Indépendance, protestation et développement

Indépendance, protestation et développement

Personne n’aurait pu deviner en 1972 que 45 ans plus tard, les protest songs de Mahaleo vont devenir les hymnes de grèves d’étudiants, de mouvements sociaux ou des chansons de protestation de plusieurs générations.

Personne ne pouvait imaginer que les chants poétiques de Mahaleo continueraient à être fredonnés autour des feux de camp, sur les tamboho des villages et des villes, sur les plages ou durant des évènements familiaux ou sociaux. Le groupe est initialement composé de sept membres : Raoul Raosolosolofo Razafindranoa (mort le 3 septembre 2010), Nono Rakotobe Andrianabelina (mort le 29 août 2014), Rabekoto Honoré Augustin dit Bekoto, Dadah Rakotobe Andrianabela, Andrianaivo Charle-Bert dit Charle, Rajaonarison Famantanantsoa Andriamihaingo dit Fafah et Dama Rasolofondraosolo Zafimahaleo.
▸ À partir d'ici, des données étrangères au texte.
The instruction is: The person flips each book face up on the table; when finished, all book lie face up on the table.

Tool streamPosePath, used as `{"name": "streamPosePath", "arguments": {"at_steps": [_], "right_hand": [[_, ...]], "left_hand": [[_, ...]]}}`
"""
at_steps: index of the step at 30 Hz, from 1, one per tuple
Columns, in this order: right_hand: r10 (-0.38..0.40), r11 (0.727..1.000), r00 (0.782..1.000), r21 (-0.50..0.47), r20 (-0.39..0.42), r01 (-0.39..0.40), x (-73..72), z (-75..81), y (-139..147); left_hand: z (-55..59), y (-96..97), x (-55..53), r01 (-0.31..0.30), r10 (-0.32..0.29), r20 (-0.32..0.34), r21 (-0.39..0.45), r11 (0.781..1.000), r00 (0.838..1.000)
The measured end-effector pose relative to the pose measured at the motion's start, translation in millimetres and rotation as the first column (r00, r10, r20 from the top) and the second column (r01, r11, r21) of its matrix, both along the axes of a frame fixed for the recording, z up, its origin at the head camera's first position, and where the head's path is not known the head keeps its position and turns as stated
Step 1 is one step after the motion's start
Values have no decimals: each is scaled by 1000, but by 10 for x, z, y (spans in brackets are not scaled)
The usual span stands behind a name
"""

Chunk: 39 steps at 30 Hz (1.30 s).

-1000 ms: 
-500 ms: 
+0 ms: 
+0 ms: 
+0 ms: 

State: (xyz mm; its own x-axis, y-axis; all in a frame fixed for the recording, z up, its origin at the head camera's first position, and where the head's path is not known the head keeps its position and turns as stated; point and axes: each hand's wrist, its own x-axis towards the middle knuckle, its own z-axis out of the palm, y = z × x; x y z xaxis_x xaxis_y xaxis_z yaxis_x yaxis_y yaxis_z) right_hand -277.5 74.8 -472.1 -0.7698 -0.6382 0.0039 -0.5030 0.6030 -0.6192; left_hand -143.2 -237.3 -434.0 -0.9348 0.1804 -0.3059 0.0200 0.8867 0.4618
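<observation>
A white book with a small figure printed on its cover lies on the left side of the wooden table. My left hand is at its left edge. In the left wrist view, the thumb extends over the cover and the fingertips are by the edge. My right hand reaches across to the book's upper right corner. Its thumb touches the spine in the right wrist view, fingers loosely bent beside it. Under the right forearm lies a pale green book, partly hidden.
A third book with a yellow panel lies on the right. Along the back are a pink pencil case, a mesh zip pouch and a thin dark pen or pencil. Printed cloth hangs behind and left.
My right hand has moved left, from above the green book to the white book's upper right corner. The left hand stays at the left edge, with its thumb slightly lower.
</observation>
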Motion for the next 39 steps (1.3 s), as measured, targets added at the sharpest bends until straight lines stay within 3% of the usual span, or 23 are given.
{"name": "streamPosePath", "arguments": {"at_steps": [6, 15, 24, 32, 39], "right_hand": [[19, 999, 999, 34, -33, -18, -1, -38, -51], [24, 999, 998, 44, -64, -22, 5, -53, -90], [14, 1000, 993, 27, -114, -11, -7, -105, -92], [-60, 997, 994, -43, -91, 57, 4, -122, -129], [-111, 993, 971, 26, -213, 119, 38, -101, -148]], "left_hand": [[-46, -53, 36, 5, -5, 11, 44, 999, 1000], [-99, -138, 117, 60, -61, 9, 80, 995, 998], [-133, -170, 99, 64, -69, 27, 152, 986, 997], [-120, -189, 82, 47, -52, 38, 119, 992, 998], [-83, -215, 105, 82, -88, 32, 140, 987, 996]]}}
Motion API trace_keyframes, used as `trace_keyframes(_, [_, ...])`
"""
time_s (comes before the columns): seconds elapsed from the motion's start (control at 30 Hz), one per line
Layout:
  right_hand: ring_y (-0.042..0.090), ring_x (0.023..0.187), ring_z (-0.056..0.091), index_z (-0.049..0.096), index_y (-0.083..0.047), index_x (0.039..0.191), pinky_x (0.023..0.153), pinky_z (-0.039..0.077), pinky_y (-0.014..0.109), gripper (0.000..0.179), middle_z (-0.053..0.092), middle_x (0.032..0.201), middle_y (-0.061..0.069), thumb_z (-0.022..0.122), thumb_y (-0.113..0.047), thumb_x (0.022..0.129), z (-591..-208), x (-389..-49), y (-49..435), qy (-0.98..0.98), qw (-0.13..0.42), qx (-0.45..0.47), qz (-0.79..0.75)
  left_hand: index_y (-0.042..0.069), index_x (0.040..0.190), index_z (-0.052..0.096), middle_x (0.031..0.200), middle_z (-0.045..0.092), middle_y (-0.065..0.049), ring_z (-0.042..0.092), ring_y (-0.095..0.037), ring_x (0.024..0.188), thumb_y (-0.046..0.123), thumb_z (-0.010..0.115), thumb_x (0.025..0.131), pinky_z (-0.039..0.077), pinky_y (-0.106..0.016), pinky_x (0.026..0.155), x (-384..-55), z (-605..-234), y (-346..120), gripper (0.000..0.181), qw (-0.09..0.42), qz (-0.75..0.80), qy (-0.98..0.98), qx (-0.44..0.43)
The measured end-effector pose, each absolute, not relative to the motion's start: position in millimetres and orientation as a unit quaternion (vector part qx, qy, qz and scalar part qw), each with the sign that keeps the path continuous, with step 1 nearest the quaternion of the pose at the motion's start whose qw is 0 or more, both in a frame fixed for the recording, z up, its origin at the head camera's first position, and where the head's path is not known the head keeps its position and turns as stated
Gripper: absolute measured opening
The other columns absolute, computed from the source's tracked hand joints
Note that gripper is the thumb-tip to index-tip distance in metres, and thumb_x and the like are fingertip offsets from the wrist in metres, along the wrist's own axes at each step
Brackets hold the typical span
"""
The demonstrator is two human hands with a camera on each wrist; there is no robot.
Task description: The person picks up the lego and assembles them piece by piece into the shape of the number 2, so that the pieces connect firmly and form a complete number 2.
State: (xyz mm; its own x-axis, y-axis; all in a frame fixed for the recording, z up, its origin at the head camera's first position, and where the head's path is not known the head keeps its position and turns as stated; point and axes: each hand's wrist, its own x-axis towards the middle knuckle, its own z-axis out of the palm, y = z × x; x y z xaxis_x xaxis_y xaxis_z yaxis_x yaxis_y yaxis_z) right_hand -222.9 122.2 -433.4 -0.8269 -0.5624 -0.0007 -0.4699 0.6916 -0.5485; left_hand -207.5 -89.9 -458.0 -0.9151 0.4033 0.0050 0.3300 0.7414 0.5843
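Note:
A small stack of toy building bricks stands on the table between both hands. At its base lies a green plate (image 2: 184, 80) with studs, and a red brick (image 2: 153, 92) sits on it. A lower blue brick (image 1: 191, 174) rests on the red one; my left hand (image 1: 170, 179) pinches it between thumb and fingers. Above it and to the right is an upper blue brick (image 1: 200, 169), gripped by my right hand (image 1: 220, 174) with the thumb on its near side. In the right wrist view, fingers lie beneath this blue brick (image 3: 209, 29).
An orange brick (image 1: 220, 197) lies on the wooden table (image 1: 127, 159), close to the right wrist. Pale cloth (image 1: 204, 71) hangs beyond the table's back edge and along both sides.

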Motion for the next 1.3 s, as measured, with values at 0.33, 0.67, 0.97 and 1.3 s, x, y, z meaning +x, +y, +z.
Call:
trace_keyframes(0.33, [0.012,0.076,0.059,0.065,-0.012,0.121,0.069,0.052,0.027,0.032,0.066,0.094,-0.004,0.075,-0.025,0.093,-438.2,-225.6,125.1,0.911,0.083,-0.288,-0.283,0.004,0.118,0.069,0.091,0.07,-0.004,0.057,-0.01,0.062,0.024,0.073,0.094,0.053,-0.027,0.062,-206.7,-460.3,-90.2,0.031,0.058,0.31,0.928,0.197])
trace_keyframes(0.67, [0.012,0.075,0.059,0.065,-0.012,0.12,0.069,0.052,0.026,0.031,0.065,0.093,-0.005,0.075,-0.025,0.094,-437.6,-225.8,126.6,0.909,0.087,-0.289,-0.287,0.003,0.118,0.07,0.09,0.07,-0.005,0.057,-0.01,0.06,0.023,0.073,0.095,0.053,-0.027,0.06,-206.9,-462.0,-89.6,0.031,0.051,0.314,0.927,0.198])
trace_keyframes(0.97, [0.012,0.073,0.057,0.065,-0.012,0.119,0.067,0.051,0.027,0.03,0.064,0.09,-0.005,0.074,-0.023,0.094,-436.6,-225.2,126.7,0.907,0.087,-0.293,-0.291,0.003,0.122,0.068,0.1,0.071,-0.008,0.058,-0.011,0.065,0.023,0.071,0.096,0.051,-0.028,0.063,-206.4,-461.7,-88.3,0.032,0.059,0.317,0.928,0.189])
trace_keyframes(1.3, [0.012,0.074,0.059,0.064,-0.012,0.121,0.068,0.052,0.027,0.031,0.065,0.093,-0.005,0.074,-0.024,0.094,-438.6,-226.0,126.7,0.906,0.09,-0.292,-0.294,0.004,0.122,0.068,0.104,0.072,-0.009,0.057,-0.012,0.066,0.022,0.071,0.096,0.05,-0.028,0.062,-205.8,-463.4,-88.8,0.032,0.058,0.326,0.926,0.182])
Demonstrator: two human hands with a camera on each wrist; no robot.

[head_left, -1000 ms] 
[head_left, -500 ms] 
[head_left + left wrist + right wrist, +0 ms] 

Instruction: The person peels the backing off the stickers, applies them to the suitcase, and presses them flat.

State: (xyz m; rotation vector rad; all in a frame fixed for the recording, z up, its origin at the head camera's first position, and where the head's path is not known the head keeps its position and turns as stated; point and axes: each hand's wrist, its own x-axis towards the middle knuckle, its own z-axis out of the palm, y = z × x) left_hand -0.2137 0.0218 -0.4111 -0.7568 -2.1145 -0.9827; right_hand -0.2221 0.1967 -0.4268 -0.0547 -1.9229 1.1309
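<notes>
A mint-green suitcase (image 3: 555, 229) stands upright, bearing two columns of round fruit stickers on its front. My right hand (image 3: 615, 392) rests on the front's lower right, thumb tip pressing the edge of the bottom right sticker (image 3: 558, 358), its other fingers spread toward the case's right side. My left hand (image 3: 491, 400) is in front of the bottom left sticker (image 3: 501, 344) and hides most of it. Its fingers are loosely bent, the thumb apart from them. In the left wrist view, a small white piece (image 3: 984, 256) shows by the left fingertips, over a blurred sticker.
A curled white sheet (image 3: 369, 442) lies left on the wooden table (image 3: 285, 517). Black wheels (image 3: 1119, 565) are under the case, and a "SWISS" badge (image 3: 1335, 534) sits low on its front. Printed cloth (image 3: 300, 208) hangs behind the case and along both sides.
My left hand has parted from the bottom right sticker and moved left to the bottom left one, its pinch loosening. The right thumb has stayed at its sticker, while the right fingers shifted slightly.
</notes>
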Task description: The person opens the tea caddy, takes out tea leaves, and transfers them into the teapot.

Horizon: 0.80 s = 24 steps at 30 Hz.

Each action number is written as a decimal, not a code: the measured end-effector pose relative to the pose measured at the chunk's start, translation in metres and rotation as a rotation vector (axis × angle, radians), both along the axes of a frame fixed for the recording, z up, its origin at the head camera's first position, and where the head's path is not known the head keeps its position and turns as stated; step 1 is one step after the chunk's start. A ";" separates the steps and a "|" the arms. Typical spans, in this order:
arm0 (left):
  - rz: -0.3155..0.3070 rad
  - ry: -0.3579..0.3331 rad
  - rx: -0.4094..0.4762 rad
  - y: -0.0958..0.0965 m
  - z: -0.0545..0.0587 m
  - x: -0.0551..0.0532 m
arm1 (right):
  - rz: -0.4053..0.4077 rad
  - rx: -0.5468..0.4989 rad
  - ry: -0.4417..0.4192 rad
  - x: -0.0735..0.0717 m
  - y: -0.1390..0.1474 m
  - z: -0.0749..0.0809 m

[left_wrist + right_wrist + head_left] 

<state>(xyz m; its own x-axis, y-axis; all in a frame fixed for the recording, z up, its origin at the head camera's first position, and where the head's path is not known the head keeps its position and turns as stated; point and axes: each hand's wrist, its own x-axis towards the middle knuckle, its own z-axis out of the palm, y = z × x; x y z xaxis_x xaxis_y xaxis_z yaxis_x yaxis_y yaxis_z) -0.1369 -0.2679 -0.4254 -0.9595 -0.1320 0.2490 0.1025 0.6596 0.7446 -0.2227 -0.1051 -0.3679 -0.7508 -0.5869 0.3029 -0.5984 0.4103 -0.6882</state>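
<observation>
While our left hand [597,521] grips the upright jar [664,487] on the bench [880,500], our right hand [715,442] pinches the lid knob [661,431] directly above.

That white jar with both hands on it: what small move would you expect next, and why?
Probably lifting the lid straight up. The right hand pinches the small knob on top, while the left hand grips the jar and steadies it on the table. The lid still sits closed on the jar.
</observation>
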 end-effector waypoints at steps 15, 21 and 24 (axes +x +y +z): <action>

Mais Mahaleo n’est pas seulement des protest songs ou de beaux textes lyriques. Mahaleo c’est aussi des projets de développement profondément ancrés dans le paysage malgache. Le groupe – à travers les talents et les capacités individuels de ses membres – entend soutenir des actions sociales allant dans le sens du développement commun. Chacun, à leur niveau, s’engage dans le milieu urbain ou rural ainsi qu’auprès des paysans. Sur le plan artistique, parce qu’ils sont artistes bien avant tout, des membres de Mahaleo promeuvent également l’émergence de nouvelles générations de jeunes artistes, ou font partie des initiateurs de la création des syndicats des artistes1. Les Mahaleo expriment publiquement leurs idées, leurs perceptions et leur vision des choses par rapport à ce qui se passe, ou ce qui ne se passe pas, dans le pays.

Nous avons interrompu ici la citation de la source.